Don’t be fooled by the driver, it is his or her co-driver - the navigator - that controls the rally car.
Motor rally contests are an exciting adventure. For the fans, it is a beautiful, exciting spectacle. For those in the driver’s seat, however, it is a different kettle of fish; full of bumps and humps, false starts and several surprises. Joshua Kato, a New Vision journalist and rally driver, shares his experience behind the wheels of a rally car with his navigator Japheth Lugayizi. What is it like to be in the cockpit?
I first drove a rally car in 2012. I mainly did sprints (short circuits) in Lubiri, Garuga, Busiika and Festino, plus a few route openings and ‘sweepings’. By 2016, I had done about 15 events, driving mostly two-wheel drive (2WD) cars. I have done quite a few since.
My experience driving a rally car is one of adventure, trepidation, great fun and risks.
It is a navigator’s world
Don’t be fooled by the driver. It is their co-driver - the navigator - that controls the rally car.
The navigator is the difference between success and failure - overshooting or even rolling over. If they are bad, then the driver becomes bad too. Good navigators even determine which gear a driver should engage at a given time, when to use the hand brake and when not to. They determine the speed of the car at a given time and section too.

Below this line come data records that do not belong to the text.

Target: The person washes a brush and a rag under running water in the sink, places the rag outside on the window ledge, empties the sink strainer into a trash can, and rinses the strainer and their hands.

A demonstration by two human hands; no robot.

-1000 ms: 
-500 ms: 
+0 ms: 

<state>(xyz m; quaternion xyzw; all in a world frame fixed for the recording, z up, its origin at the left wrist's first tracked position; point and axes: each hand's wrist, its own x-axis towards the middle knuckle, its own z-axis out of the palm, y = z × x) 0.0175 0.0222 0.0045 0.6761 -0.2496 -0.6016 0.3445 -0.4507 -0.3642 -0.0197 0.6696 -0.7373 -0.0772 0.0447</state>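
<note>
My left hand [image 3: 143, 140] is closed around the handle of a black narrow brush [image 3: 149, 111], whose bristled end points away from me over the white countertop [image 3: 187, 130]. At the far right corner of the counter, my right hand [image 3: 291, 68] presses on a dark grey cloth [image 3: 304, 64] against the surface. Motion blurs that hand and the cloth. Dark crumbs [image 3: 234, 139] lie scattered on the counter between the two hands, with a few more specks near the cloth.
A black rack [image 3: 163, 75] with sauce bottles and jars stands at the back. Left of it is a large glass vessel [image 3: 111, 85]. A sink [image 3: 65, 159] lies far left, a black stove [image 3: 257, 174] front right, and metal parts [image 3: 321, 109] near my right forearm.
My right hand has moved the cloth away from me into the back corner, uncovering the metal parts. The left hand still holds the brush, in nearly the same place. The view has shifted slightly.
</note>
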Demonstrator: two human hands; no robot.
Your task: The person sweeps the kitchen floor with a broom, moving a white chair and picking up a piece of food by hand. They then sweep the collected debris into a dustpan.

As a driver, your role is to listen and implement the navigator’s instructions. This calls for patience and alertness. If you miss their instructions, they might scream at you. It can sometimes get frustrating - even annoying. But you hang in there. Lest you lose.
Tense moments in the driver’s seat
In the video below, I negotiate the Nsimbe rally with my navigator, Japheth Lugayizi. The year was 2016. You clearly hear Lugayizi telling me to listen to what he says.
“Bwenkugamba 'calm down', wuliriliza ("When I ask you to calm down, please listen"). Of course, the adrenaline rises the moment you take the bucket seat behind the wheel. But you need to listen to the navigator if you are to complete a race.
One particularly tense moment during this race was at a pothole-filled T-junction surrounded by spectators. It was tough. The car speed rose to over 100km per hour.
Lugayizi became jittery. He told me to shift down to gear number 2 and pull the handbrake. Indeed, I pulled it but a bit harder. The car did a 180-degree turn to the left, and another to the right, before correcting into a long straight for about 150 metres.
It then slowed down.
The track - approximately 7.5km - had everything to test the will and zeal of a rally driver. Because the first kilometre was on grass and I did not have standard rally tyres, I had to drive with a lot of caution.
The rest of the section had potholes filled with muddy water, which sometimes hit the windscreen and blurred my view. The first run had gone on well until the car sucked in water and the engine stopped.
We lost three minutes trying to re-start it. When it did, the car following us had reached our tail. For the rest of the section, we raced on as it followed us. We had gained some distance before overshooting the turn into the grass.
The cryptic pacenotes
If you listen carefully, you hear Lugayizi, my navigator, barking out instructions. He reads from calligraphy-looking inscriptions used in motor rally races. These are called pacenotes.
Pacenotes are made by crews during recceing. Drivers make their notes according to their personal abilities and those of their cars. For example, faster drivers will record a slow left as an 'Easy Left' and vice-versa.
An ‘Easy Left’ (EL) for a four-wheel drive (4WD) car, such as most Subarus and Mitsubishi Evos, is a ‘Slow Left’ for two-wheel drive (2WD) cars, such as the Toyota FX, Run X or Starlet.
Some 2WD drivers are known to use pacenotes drawn by 4WD crews. However, they must do it carefully. 4WD cars take corners much easier because they get extra grip, thanks to the power in all four of their wheels, while 2WDs have power in only two wheels and tend to lose power and grip more in corners the “Triple Caution” warning is common in rally driving. This is a situation on the road where the driver must drive carefully and reduce speed. It may be a huge hump or a set of potholes.
However, a 'Triple Caution' for a 2WD may not be a 'Triple Caution' for a Subaru N12, like the one owned Ponsiano Lwakataka or the many EvoXs, like the one driven by Jas Mangat and Christadis Fitidis.
It is difficult, nerve-wracking and stressful, but above all, rally driving is fun.